What is expected: Without the pictures, write the listing out again exactly as it appears.

Dataset excerpt:
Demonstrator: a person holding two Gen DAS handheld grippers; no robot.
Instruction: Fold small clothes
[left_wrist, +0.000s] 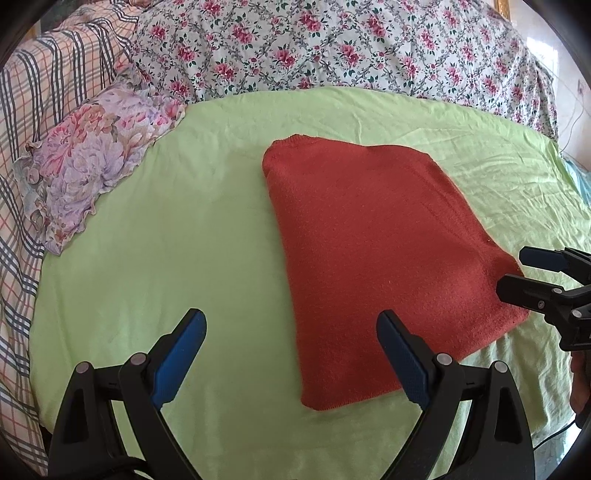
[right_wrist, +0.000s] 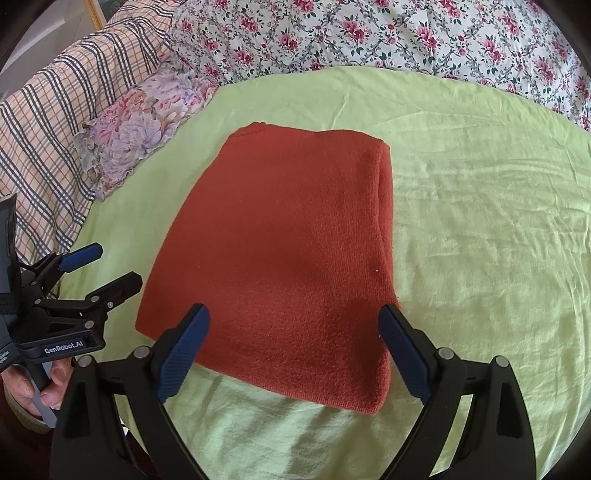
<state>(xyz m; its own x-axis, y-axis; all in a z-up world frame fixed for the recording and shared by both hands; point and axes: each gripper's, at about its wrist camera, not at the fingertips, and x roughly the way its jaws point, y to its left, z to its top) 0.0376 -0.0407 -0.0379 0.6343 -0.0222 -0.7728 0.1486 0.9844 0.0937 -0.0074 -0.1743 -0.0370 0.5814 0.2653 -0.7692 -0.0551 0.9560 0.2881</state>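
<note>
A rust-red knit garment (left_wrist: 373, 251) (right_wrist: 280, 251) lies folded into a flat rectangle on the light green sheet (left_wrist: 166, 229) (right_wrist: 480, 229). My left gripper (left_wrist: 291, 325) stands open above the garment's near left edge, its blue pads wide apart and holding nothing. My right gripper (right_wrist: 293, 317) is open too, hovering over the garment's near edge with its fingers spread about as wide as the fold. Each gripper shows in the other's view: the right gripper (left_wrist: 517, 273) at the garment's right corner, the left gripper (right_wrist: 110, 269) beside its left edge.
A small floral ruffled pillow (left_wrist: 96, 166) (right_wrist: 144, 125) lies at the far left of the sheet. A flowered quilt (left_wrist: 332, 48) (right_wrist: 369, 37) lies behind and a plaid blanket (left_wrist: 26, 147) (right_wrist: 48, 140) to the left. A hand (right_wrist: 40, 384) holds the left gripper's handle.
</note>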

Exercise result:
Demonstrator: a person holding two Gen DAS handheld grippers; no robot.
Instruction: Fold small clothes
[left_wrist, +0.000s] 
[right_wrist, +0.000s] 
<state>(xyz m; its own x-axis, y-axis; all in a z-up world frame fixed for the recording and shared by both hands; point and axes: each gripper's, at about its wrist camera, not at the fingertips, and x roughly the way its jaws point, y to its left, z to its top) 0.0376 -0.0407 -0.0379 0.6343 -0.0222 -0.7728 0.1486 0.9844 0.0937 -0.0074 -0.1743 -0.0370 0.5814 0.2653 -0.7692 -0.0551 0.9560 0.2881</state>
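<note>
A rust-red knit garment (left_wrist: 373, 251) (right_wrist: 280, 251) lies folded into a flat rectangle on the light green sheet (left_wrist: 166, 229) (right_wrist: 480, 229). My left gripper (left_wrist: 291, 325) stands open above the garment's near left edge, its blue pads wide apart and holding nothing. My right gripper (right_wrist: 293, 317) is open too, hovering over the garment's near edge with its fingers spread about as wide as the fold. Each gripper shows in the other's view: the right gripper (left_wrist: 517, 273) at the garment's right corner, the left gripper (right_wrist: 110, 269) beside its left edge.
A small floral ruffled pillow (left_wrist: 96, 166) (right_wrist: 144, 125) lies at the far left of the sheet. A flowered quilt (left_wrist: 332, 48) (right_wrist: 369, 37) lies behind and a plaid blanket (left_wrist: 26, 147) (right_wrist: 48, 140) to the left. A hand (right_wrist: 40, 384) holds the left gripper's handle.
</note>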

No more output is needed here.